Na sua mensagem do Natal de 1969, Sua, Excelência considera as drogas com que a humanidade está sendo fortemente envenenada como um excelente veículo de corrupção dos costumes e da integridade física.

O Sr. Delfino Ribeiro: - V. Ex.ª dá-me licença?

O Orador: - Com certeza.

O Sr. Delfino Ribeiro: - Eu venho acompanhando com a máxima atenção a oportuna exposição de V. Ex.ª, não só pelo elevado interesse do assunto, como também poise tratar de matéria de quê, por dever profissional ou de ofício e também por devoção, me procurei inteirar.

Sou consultor, e creio que o único consultor português, do Instituto for the Study of Traffication, organismo internacional, com sede em Nova Iorque, que se dedica ao estudo da toxicomania, e ainda co-autor do projecto do Decreto n.º 46 361, de 8 de Junho de 1965, regulador em Macau do comércio, uso e detenção de estupefacientes, tendo participado em duas reuniões internacionais sobre n primeira edição dos crimes resultantes do tráfego e com ele conexos. Durante nove anos e meio, ou mais precisamente até anteontem, visto que tomei posse do lugar de notário da comarca de Macau, estive na referida província à testa da Polícia Judiciária, em cuja competência exclusiva se inferem os crimes respeitantes ao tráfego de estupefacientes. E, por inerência de funções, exerci o cargo de juiz do Tribunal de Polícia, a quem compete julgar os casos de flagrante delito concernentes ao consumo, e de vogal nato do Centro de Combate à Toxicomania, organismo que, reunindo e coordenando os esforços dos departamentos públicos provinciais na luta contra a toxicomania, dirigi durante uns anos, período em que se criou na ilha de Coloane um aldeamento de reabilitação para toxicómanos, o primeiro no género em todo o Mundo.

A despeito de apenas haver tomado contacto com a panorâmica metropolitana através da leitura do intróito do Decreto-Lei n.º 420/70, julgo que toda esta experiência de vida me habilita, de certo modo. a fazer coro com V. Ex.ª, registando com prazer a entrada em vigor da medida legislativa ora em foco.

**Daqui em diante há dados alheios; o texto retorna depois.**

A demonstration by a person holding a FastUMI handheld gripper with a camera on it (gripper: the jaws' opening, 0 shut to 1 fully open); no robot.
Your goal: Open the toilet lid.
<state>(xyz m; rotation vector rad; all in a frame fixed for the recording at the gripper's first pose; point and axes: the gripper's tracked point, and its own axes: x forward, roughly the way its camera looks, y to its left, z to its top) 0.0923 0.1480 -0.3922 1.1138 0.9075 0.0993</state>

Conhecedor das misérias humanas e das múltiplas, profundas e complexas implicações de ordem social e moral inerentes ao consumo e ao tráfego de narcóticos, nome que felizmente em Macau deixou de assumir foros de gravidade, faço votos ardentes que esse tão grande mal, que parece querer alastrar por todo o Mundo, nunca chegue a bater aqui às portas, ou, pelo menos, com a intensidade e a incidência de que é capaz. Com efeito, raros são os casos em que. uma vez adquirido o vicio, se consegue uma cura completa, registando as estatísticas que a recaída entre os toxicómanos roça pela casa dos 98 por cento, nomeadamente quanto ao consumo de ópio e seus derivados - morfina e heroína -, cujo poder toxicomanístico chega a ser, salvo erro, 60 a 100 vezes superior ao ópio.

Deus livre, portanto, o nosso país desse flagelo. O Decreto-Lei n.º 420/70 é assim de louvar, pela consciência que demonstra possuir da gravidade do problema e pelo alcance preventivo e também repressivo do contexto.